Kevin Drum mulls an annoying trend in social science research and harrumphs.
Call me naive, but WTF? I have no training at all, and I’m keenly aware of the problems Gelman is talking about. How is it possible to complete a PhD program and not have this kind of thing drilled into your consciousness for all time? Can there really be people out there who are being trained that “statistically significant” = real, and nothing more? It’s mind boggling. Are there any PhD programs out there that would would fess up to this?
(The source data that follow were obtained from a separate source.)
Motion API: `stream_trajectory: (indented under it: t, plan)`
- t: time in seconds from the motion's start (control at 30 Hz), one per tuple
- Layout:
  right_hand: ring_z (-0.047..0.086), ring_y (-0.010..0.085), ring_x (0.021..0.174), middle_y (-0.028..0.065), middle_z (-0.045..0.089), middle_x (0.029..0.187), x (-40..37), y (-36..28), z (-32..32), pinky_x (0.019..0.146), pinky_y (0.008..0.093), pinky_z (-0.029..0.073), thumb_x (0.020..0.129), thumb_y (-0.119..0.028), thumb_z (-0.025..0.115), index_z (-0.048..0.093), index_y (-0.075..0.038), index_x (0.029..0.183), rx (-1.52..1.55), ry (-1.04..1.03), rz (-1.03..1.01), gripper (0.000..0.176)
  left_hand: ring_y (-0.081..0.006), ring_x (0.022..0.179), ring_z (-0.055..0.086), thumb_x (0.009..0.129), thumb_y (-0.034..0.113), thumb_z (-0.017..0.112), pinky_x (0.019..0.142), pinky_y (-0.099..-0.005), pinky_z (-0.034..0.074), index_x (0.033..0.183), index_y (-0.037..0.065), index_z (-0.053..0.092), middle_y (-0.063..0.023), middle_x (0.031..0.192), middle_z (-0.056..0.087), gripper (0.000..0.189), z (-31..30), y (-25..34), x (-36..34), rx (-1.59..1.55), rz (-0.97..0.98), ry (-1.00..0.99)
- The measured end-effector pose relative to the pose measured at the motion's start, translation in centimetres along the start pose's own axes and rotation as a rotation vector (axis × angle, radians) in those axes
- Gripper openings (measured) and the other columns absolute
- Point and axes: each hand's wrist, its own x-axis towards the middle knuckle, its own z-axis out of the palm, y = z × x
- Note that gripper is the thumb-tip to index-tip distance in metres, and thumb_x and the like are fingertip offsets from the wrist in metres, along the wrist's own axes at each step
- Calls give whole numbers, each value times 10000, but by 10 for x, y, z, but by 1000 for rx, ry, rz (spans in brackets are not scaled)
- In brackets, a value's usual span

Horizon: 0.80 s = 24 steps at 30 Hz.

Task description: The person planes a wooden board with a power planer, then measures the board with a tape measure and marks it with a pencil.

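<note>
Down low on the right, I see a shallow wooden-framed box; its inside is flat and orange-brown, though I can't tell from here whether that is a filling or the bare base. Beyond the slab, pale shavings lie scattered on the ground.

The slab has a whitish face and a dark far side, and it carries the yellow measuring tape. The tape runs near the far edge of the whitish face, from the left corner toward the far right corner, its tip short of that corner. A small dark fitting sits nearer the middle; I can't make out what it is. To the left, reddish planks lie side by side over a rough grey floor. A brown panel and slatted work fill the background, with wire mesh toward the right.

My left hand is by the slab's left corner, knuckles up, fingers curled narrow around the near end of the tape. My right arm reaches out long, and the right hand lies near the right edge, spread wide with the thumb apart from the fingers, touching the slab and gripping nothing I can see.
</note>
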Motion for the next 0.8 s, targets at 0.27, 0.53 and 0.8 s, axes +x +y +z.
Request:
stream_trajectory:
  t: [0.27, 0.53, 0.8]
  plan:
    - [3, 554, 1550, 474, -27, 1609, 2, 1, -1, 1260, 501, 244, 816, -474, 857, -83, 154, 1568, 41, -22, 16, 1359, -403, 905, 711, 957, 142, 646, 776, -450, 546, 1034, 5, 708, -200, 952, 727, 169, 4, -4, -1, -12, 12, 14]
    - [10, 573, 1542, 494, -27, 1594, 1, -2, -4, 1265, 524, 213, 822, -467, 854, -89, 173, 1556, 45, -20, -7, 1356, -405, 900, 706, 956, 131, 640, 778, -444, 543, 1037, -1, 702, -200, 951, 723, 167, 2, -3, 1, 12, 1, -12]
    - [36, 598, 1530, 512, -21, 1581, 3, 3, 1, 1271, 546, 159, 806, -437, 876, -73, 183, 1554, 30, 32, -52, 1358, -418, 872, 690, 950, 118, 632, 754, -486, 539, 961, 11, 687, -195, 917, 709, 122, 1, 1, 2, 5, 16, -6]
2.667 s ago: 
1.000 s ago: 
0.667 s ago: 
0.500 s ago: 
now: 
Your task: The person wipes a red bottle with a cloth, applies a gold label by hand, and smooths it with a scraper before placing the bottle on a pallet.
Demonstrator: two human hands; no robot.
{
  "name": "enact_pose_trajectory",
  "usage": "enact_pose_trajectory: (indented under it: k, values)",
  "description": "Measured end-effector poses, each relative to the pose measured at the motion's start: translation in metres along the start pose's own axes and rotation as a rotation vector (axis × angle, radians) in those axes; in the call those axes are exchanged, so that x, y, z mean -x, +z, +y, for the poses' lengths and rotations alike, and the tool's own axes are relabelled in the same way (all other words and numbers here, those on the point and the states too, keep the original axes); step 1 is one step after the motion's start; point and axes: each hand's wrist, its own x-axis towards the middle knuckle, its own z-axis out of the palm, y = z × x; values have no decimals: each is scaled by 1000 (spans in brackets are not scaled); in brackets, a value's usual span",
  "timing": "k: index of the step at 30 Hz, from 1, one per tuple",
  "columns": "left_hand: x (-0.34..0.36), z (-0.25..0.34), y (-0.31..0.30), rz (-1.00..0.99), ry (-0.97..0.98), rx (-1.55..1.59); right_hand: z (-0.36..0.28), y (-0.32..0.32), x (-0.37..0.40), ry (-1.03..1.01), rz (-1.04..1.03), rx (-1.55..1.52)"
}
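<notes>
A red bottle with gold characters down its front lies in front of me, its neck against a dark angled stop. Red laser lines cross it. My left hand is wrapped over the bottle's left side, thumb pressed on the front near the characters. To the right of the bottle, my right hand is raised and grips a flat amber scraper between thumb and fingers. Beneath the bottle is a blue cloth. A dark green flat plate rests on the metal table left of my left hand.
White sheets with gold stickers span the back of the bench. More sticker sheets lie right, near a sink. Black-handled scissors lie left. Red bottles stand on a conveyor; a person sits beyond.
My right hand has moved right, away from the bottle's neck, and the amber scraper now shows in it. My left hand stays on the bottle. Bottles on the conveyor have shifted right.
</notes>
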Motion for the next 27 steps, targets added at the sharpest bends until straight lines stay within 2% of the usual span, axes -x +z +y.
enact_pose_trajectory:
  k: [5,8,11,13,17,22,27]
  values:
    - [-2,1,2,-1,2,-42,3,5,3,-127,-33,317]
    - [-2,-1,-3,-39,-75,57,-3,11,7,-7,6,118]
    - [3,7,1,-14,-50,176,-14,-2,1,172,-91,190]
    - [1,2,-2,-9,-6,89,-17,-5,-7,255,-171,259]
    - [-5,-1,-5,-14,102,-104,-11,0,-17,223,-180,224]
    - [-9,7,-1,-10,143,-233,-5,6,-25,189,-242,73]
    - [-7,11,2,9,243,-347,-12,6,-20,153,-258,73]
I attended a scientific Bachelor’s program and earned graduate degrees in a few different fields, so I might as well weigh in here. Short answer, yes. There are a lot of them. Long answer, it depends on what field of science you have in mind. In ‘descriptive’ fields like ecology where manipulating the thing you study is hard to impossible, students tend to walk away with a grasp of statistics that is comprehensive and exacting. Most will learn the proper use of complex software packages like SAS that let you apply many levels of analysis to huge data sets. On the other hand laboratory fields often hand out Ph.D.s to people who only know to run a two-tailed t-test in Excel, maybe, and give a blank uncomprehending stare if you suggest they test for outliers or apply post-hoc standards to a hypothesis that they thought up after the data came in. You tend to see that in laboratory disciplines, where more control over conditions lets you narrow the scope of experiments to a couple of variables at most.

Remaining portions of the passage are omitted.